Only the lines of the data holding the string "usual" need to be returned.

Excerpts from a dataset
Content starts

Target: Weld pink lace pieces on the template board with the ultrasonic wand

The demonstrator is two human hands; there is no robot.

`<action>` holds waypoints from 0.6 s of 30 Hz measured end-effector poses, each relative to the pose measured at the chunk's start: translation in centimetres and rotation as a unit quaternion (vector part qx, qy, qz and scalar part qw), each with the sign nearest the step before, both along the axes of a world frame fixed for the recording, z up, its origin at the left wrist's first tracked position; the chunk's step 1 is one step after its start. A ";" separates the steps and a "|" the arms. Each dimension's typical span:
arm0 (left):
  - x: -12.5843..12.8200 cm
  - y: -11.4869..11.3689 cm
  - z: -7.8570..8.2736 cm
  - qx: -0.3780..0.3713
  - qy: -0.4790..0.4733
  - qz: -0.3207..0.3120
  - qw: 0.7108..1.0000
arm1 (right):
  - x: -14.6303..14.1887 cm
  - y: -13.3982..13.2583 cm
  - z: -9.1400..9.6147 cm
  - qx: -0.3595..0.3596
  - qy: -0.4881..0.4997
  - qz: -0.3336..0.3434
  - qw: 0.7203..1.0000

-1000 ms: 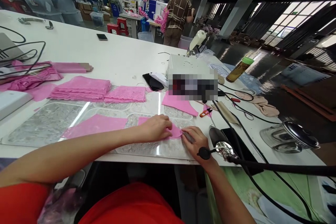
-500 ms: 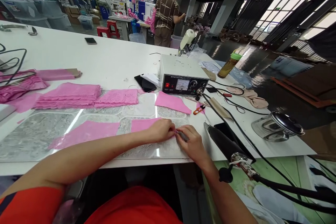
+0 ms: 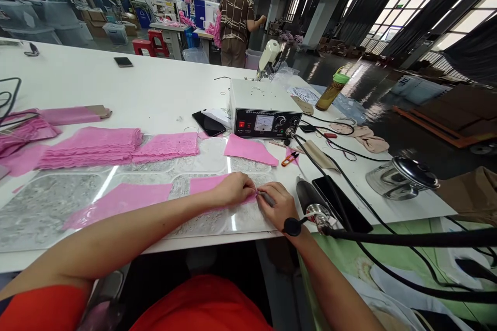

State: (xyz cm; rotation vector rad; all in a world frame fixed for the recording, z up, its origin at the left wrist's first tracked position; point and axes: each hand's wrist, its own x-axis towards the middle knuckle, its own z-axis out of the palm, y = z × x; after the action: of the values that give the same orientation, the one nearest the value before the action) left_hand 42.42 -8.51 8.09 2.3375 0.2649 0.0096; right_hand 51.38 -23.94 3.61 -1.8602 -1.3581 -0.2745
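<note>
Because the pink cloth (image 3: 204,184) looks thin, it might crease or slip if one hand pulls harder. It lies mostly left of the fingers, with its right end between the two hands. The left hand (image 3: 234,189) and right hand (image 3: 278,206) both look pinched narrow on that end. Just right, a black tool (image 3: 308,195) could get bumped if the right wrist swings out.

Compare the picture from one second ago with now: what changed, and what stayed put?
The left hand has moved right along the pink fabric piece, now close beside the right hand at the piece's right end. The orange snips, lidded jar and tall pink fabric stack stayed put.
</note>
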 end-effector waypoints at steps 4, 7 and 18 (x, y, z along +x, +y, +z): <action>0.2 0.1 0.2 -0.049 -0.007 0.024 0.998 | 0.0 -0.1 0.2 0.004 -0.002 0.008 1.000; 0.2 0.4 0.8 -0.098 -0.021 0.053 0.994 | -0.1 -0.2 0.5 0.001 -0.011 0.019 1.000; -7.6 8.6 2.4 -0.315 -0.091 0.320 0.889 | 0.2 -1.0 0.3 -0.007 -0.082 0.041 0.996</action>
State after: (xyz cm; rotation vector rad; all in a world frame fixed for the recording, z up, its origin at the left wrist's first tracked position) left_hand 34.81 0.11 10.54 1.5075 0.8027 0.4039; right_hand 51.58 -24.96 3.88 -1.8208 -1.5458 -0.3843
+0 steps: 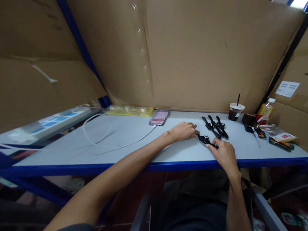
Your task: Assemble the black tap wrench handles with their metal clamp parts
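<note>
My left hand (185, 131): gripping black piece (205, 139) at far-left end | My right hand (225, 153): pinching its near-right end | Location: between hands, near-left of three black tools (216, 127)

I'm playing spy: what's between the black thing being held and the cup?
Three black pieces lie between the held black thing and the cup, in the head view.

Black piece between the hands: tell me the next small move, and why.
Perhaps steady the black piece with the right hand while the left hand adjusts its far end. The right thumb and fingers have its near end, and the left fingers are at the other, so they seem well placed for that. Three similar pieces lie just beyond.
</note>
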A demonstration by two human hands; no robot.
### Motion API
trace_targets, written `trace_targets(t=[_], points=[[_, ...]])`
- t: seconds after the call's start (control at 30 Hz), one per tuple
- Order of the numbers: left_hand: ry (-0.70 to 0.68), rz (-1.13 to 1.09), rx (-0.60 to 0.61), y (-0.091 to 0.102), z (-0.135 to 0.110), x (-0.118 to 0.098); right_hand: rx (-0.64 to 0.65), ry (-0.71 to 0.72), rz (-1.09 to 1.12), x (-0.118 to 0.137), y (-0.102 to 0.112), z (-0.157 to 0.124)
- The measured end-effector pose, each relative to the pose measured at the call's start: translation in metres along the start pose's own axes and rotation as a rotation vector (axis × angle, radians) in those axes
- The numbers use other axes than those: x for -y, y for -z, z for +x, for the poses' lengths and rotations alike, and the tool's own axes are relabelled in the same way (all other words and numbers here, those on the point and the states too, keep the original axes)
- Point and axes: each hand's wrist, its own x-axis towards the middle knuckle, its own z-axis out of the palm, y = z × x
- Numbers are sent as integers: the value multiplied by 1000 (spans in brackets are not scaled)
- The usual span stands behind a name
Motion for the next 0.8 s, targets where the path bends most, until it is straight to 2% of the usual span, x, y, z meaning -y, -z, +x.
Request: trace_targets(t=[0.23, 0.57, 0.8], points=[[72, -92, 92, 20, -7, 1, -55, 129, 154, -13, -4, 1], [36, -261, 81, 26, -7, -13, -78, 98, 145, -10, -5, 0], [6, -172, 65, 24, -5, -18, -90, 35, 57, -15, 4, -7]])
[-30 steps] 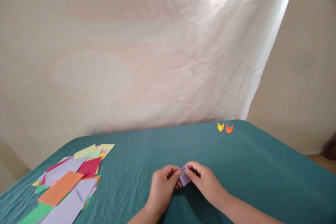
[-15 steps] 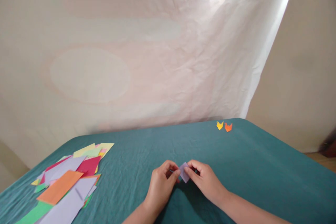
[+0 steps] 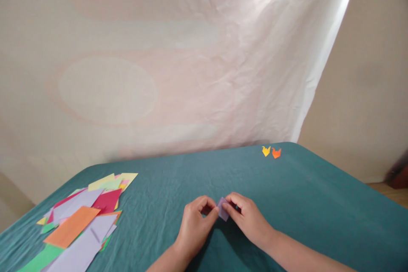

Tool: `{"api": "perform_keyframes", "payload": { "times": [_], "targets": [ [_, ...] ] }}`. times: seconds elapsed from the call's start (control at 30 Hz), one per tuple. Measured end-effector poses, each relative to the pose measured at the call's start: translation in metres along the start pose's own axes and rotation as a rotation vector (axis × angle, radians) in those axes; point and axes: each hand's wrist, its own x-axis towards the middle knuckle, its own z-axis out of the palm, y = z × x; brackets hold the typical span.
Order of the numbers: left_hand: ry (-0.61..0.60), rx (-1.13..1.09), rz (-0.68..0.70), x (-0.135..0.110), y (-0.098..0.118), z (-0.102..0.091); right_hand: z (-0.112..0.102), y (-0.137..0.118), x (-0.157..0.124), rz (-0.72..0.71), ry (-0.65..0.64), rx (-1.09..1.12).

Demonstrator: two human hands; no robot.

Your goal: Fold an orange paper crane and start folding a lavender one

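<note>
A small folded piece of lilac paper [image 3: 222,212] is held between my two hands, above the front middle of the table. My left hand [image 3: 198,223] pinches its left corner between thumb and fingers. On the other side, my right hand [image 3: 248,216] grips the right edge, thumb in front and fingers behind. The fingertips cover parts of the paper, so its exact folds are hard to make out.
A green cloth covers the table [image 3: 178,178]. Loose coloured paper sheets [image 3: 73,225] lie in a pile at the left. Near the back right edge sit a yellow origami bird [image 3: 266,151] and an orange origami bird [image 3: 276,153]. Behind hangs a pale sheet [image 3: 191,72].
Both hands keep their pinch on the lilac paper. The fingers have shifted slightly, and the paper's angle differs a little. The whole view has moved very slightly.
</note>
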Motion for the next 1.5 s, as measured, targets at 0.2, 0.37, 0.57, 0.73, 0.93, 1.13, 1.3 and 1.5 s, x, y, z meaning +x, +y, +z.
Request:
{"api": "perform_keyframes", "payload": {
  "times": [0.2, 0.37, 0.57, 0.73, 0.93, 1.13, 1.3, 1.5],
  "targets": [
    [-0.019, -0.164, -0.12, 0.002, -0.009, 0.005, 0.001, 0.002, 0.0, 0.081, -0.096, 0.127],
    [-0.016, -0.228, -0.159, 0.003, -0.014, 0.009, 0.002, 0.004, 0.001, 0.118, -0.111, 0.221],
    [-0.014, -0.325, -0.193, 0.004, -0.016, 0.011, 0.0, 0.003, 0.001, 0.121, -0.118, 0.234],
    [-0.062, -0.4, -0.199, 0.005, -0.016, 0.012, 0.0, 0.004, 0.002, 0.143, -0.131, 0.222],
    [-0.071, -0.367, -0.153, 0.002, -0.011, 0.014, 0.002, 0.005, 0.003, 0.177, -0.142, 0.226],
    [-0.073, -0.103, -0.117, 0.001, -0.009, 0.013, 0.004, 0.006, 0.003, 0.196, -0.108, 0.218],
    [-0.085, 0.102, -0.12, 0.0, -0.008, 0.009, 0.004, 0.006, 0.003, 0.221, -0.093, 0.246],
    [-0.128, 0.06, -0.133, 0.001, -0.01, 0.008, 0.004, 0.006, 0.004, 0.252, -0.082, 0.269]
  ]
}}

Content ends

**Finished task:**
- The usual span stands behind a name
Motion for the next 0.8 s, targets where the path bends most, until it is straight to 2% of the usual span, x, y, z meaning -y, -z, +x.

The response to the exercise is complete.